WORK INSTRUCTIONS
Would you repeat the whole listing exactly, pictures excluded?

GIVEN MATERIAL
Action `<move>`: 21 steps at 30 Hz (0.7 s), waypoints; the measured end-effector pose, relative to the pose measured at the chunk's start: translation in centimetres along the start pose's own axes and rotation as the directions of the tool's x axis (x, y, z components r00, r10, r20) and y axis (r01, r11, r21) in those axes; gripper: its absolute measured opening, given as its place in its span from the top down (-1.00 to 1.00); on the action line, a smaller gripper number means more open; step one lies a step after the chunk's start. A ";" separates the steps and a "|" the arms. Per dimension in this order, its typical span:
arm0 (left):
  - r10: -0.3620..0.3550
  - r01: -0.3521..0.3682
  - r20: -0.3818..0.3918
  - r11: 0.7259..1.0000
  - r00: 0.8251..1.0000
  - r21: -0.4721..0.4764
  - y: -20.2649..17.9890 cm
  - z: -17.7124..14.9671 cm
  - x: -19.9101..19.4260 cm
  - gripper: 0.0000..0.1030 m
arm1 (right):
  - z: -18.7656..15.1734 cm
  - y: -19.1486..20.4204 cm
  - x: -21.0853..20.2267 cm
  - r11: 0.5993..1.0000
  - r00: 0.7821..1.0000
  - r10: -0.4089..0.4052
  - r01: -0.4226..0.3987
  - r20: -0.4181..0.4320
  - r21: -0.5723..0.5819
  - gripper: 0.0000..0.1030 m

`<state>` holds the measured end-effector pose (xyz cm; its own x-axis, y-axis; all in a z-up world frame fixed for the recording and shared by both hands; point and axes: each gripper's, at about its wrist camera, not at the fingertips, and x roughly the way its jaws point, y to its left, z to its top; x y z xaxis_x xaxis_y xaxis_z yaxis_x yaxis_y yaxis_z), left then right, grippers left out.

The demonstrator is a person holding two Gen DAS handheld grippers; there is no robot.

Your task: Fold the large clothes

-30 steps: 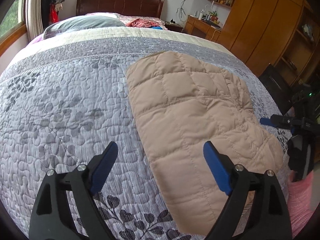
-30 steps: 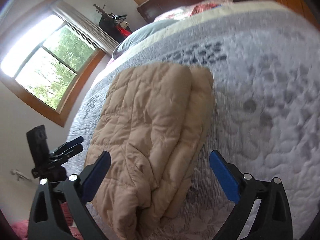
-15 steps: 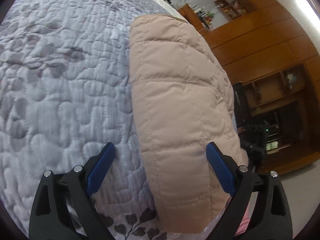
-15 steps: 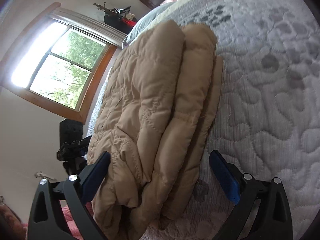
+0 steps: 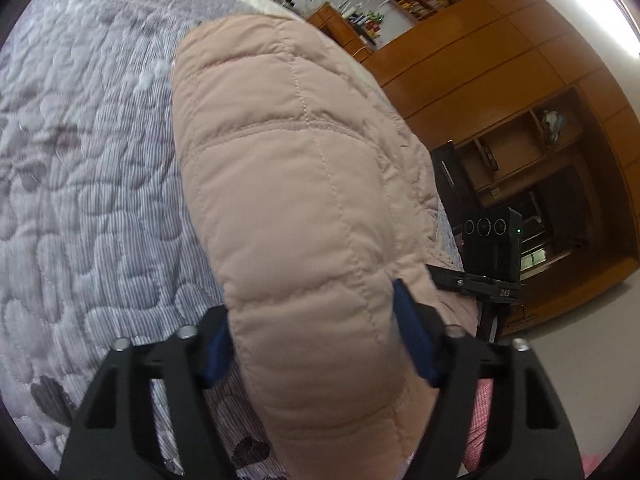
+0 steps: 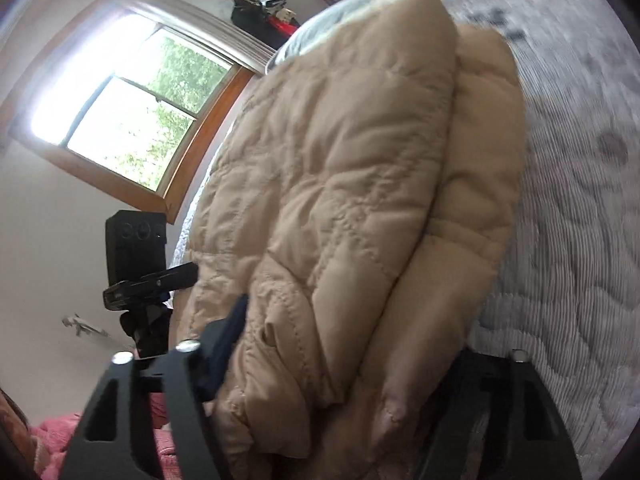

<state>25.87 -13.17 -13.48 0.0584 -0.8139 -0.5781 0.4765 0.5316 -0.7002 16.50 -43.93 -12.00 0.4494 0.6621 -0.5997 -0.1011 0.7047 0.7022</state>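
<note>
At the bed's (image 5: 80, 200) near edge, left gripper (image 5: 316, 344) and right gripper (image 6: 340, 360) just closing, pinching the folded beige quilted jacket (image 5: 304, 184).

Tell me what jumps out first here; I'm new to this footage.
A folded beige quilted jacket fills both views, lying on a grey patterned bedspread. The left gripper and right gripper each have jaws that have just been closing around its near end. A bright window glows behind it in the right wrist view.

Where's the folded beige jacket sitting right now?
The folded beige jacket lies on the grey quilted bedspread at the bed's near edge, its near end between the left claw and right claw fingers.
</note>
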 end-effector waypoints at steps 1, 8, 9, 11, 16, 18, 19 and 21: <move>0.002 -0.002 0.009 1.000 1.000 0.001 -0.2 0.1 -0.2 -0.21 | 0.3 1.1 -0.2 0.999 1.000 -0.011 0.011 0.010 -0.033 -0.03; 0.006 -0.008 0.108 1.000 0.994 0.020 -0.7 2.4 -2.8 -0.16 | 3.6 6.0 -0.3 0.986 0.998 -0.045 0.053 0.053 -0.160 0.08; 0.013 -0.016 0.128 1.000 0.992 0.024 -0.6 3.0 -3.3 -0.16 | 4.1 6.3 -0.2 0.984 0.997 -0.044 0.053 0.059 -0.168 0.08; 0.036 -0.043 0.170 0.998 0.985 0.036 -0.2 4.1 -4.2 -0.16 | 6.1 7.2 0.7 0.980 0.997 -0.044 0.056 0.071 -0.188 0.08; 0.081 -0.085 0.239 0.996 0.968 0.006 2.1 6.9 -6.2 -0.16 | 10.4 8.5 4.3 0.973 0.997 -0.041 0.056 0.068 -0.223 0.08; 0.106 -0.110 0.262 0.994 0.959 0.000 3.2 8.2 -6.8 -0.16 | 12.4 9.0 6.2 0.970 0.997 -0.041 0.055 0.064 -0.236 0.08; 0.117 -0.119 0.271 0.993 0.956 -0.010 4.1 8.8 -7.1 -0.16 | 13.4 9.2 7.5 0.969 0.997 -0.041 0.054 0.060 -0.240 0.08; 0.132 -0.129 0.276 0.991 0.952 -0.028 5.8 9.7 -7.6 -0.17 | 14.8 9.2 9.2 0.968 0.998 -0.043 0.054 0.051 -0.246 0.08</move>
<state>36.68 -6.14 -9.13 0.3602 -0.7697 -0.5270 0.4404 0.6384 -0.6313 32.91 -35.13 -5.41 0.4982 0.6173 -0.6089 -0.2918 0.7806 0.5527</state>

ANSWER SPACE
Action `<move>`: 21 steps at 30 Hz (0.7 s), waypoints; the measured end-effector pose, relative to the pose measured at the chunk's start: translation in centimetres along the start pose's own axes and rotation as the directions of the tool's x axis (x, y, z components r00, r10, r20) and y axis (r01, r11, r21) in those axes; gripper: its absolute measured opening, given as its place in its span from the top down (-1.00 to 1.00); on the action line, a smaller gripper number means more open; step one lies a step after the chunk's start. A ";" separates the steps and a "|" the arms. Per dimension in this order, its typical span:
arm0 (left):
  - r10: -0.3620..0.3550
  - r01: -0.3521..0.3682
  - r20: -0.3818..0.3918
  - r11: 0.7259..1.0000
  - r00: 0.8251..1.0000
  - r21: -0.4721..0.4764
  - y: -20.2649..17.9890 cm
  - z: -17.7124..14.9671 cm
  - x: -19.9101..19.4260 cm
  - gripper: 0.0000..0.1030 m
arm1 (right):
  - z: -18.7656..15.1734 cm
  - y: -19.1486..20.4204 cm
  - x: -21.0853..20.2267 cm
  - r11: 0.5993..1.0000
  - r00: 0.7821..1.0000
  - r10: -0.4089..0.4052
  - r01: -0.4226..0.3987
  - r20: -0.4181..0.4320
  - r21: -0.5723..0.5819
  - gripper: 0.0000..0.1030 m

`<state>` holds the measured end-effector pose (xyz cm; its own x-axis, y-axis; all in a z-up world frame fixed for the recording and shared by both hands; point and axes: each gripper's, at about its wrist camera, not at the fingertips, and x roughly the way its jaws point, y to its left, z to its top; x y z xaxis_x xaxis_y xaxis_z yaxis_x yaxis_y yaxis_z), left then right, grippers left out.

The demonstrator is a person holding two Gen DAS handheld grippers; there is no robot.

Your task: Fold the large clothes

-30 steps: 
-30 steps: 
-15 steps: 
-15 steps: 
+0 steps: 
+0 steps: 

<state>25.87 -13.17 -13.48 0.0584 -0.8139 -0.5781 0.4765 0.5316 -0.7002 16.50 -43.93 -12.00 0.4494 0.6621 -0.5997 -0.1011 0.7047 0.7022</state>
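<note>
At the bed's (image 5: 80, 200) near edge, left gripper (image 5: 316, 344) and right gripper (image 6: 340, 360) just closing, pinching the folded beige quilted jacket (image 5: 304, 184).

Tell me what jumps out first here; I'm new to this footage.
A folded beige quilted jacket fills both views, lying on a grey patterned bedspread. The left gripper and right gripper each have jaws that have just been closing around its near end. A bright window glows behind it in the right wrist view.

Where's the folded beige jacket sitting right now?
The folded beige jacket lies on the grey quilted bedspread at the bed's near edge, its near end between the left claw and right claw fingers.
</note>
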 end-effector waypoints at steps 1, 8, 9, 11, 16, 18, 19 and 21: <move>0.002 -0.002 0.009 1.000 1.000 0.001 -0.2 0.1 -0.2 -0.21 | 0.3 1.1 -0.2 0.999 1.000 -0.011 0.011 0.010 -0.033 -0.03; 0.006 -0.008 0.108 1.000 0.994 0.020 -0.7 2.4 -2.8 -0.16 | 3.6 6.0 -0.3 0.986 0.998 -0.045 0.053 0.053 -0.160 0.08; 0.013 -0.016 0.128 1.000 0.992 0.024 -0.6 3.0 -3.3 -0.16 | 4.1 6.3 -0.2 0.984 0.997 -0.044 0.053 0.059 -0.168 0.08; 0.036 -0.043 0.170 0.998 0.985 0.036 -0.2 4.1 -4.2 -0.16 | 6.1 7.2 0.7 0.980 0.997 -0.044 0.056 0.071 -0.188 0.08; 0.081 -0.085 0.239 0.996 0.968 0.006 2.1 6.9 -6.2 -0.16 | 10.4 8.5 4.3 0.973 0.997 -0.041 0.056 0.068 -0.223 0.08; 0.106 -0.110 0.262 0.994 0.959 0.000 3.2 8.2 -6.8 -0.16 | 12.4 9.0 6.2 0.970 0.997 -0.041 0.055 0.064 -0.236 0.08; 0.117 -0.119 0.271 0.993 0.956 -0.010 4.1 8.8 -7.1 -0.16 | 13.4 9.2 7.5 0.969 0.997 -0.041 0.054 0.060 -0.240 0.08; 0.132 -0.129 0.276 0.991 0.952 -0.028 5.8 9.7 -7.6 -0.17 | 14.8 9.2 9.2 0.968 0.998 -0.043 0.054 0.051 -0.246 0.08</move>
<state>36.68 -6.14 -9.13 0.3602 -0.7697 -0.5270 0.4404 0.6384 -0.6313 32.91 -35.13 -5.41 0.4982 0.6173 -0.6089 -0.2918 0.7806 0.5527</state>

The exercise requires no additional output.